• **Work required**
Each line of the data should be duplicated precisely.
Content starts
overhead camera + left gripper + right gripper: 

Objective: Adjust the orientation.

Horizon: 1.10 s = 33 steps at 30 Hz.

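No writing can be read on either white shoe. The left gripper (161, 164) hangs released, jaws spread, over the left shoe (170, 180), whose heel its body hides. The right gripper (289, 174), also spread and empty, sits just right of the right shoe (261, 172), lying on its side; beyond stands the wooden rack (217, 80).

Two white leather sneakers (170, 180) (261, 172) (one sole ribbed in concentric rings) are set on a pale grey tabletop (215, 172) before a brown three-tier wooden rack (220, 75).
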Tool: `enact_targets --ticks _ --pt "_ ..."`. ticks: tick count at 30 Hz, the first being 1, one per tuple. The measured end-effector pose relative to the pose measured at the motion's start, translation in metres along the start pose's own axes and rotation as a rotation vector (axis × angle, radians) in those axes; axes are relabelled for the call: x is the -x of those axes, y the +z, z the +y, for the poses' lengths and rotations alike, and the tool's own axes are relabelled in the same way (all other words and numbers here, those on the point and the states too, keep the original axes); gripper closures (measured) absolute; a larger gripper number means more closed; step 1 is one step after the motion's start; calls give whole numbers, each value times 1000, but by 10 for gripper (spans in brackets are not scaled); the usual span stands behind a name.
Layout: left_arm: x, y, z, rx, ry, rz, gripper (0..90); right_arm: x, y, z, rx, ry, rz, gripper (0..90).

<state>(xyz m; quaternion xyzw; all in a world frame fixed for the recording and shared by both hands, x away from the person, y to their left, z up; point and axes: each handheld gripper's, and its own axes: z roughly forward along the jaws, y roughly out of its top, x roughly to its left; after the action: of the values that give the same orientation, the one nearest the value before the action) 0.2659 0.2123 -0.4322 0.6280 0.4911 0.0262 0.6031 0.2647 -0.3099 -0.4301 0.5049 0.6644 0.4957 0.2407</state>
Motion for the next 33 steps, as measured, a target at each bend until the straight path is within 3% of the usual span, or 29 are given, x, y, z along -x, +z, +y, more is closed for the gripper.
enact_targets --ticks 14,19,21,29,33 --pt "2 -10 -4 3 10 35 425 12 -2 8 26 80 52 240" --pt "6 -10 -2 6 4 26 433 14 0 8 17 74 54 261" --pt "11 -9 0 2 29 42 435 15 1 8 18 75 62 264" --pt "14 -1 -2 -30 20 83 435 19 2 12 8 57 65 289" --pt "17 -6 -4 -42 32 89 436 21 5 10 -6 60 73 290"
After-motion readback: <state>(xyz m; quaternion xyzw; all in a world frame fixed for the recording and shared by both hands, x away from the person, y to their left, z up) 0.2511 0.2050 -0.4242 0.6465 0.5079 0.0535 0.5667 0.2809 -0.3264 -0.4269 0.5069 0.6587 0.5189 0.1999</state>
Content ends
• **Problem solution**
overhead camera + left gripper + right gripper: 

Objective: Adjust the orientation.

Horizon: 1.10 s = 33 steps at 30 Hz.

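No writing can be read on either white shoe. The left gripper (161, 164) hangs released, jaws spread, over the left shoe (170, 180), whose heel its body hides. The right gripper (289, 174), also spread and empty, sits just right of the right shoe (261, 172), lying on its side; beyond stands the wooden rack (217, 80).

Two white leather sneakers (170, 180) (261, 172) (one sole ribbed in concentric rings) are set on a pale grey tabletop (215, 172) before a brown three-tier wooden rack (220, 75).
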Tool: `enact_targets --ticks _ --pt "_ ..."`. ticks: tick count at 30 Hz, the first being 1, one per tuple. The measured end-effector pose relative to the pose measured at the motion's start, translation in metres along the start pose's own axes and rotation as a rotation vector (axis × angle, radians) in those axes; axes are relabelled for the call: x is the -x of those axes, y the +z, z the +y, for the poses' lengths and rotations alike, and the tool's own axes are relabelled in the same way (all other words and numbers here, those on the point and the states too, keep the original axes); gripper closures (measured) absolute; a larger gripper number means more closed; step 1 is one step after the motion's start; calls give whole numbers, each value times 1000, but by 10 for gripper (spans in brackets are not scaled); the usual span stands behind a name.
Layout: left_arm: x, y, z, rx, ry, rz, gripper (0..90); right_arm: x, y, z, rx, ry, rz, gripper (0..90).

<state>(xyz m; quaternion xyzw; all in a world frame fixed for the recording and shared by both hands, x away from the person, y to their left, z up; point and axes: each handheld gripper's, and its own axes: z roughly forward along the jaws, y roughly out of its top, x roughly to its left; after the action: of the values that give the same orientation, the one nearest the value before the action) 0.2659 0.2123 -0.4322 0.6280 0.4911 0.0262 0.6031 0.2647 -0.3099 -0.4301 0.5049 0.6644 0.4957 0.2407</state>
Motion for the next 33 steps, as measured, a target at each bend until the straight path is within 3% of the usual span, or 29 are given, x, y, z along -x, +z, +y, more is closed for the gripper.
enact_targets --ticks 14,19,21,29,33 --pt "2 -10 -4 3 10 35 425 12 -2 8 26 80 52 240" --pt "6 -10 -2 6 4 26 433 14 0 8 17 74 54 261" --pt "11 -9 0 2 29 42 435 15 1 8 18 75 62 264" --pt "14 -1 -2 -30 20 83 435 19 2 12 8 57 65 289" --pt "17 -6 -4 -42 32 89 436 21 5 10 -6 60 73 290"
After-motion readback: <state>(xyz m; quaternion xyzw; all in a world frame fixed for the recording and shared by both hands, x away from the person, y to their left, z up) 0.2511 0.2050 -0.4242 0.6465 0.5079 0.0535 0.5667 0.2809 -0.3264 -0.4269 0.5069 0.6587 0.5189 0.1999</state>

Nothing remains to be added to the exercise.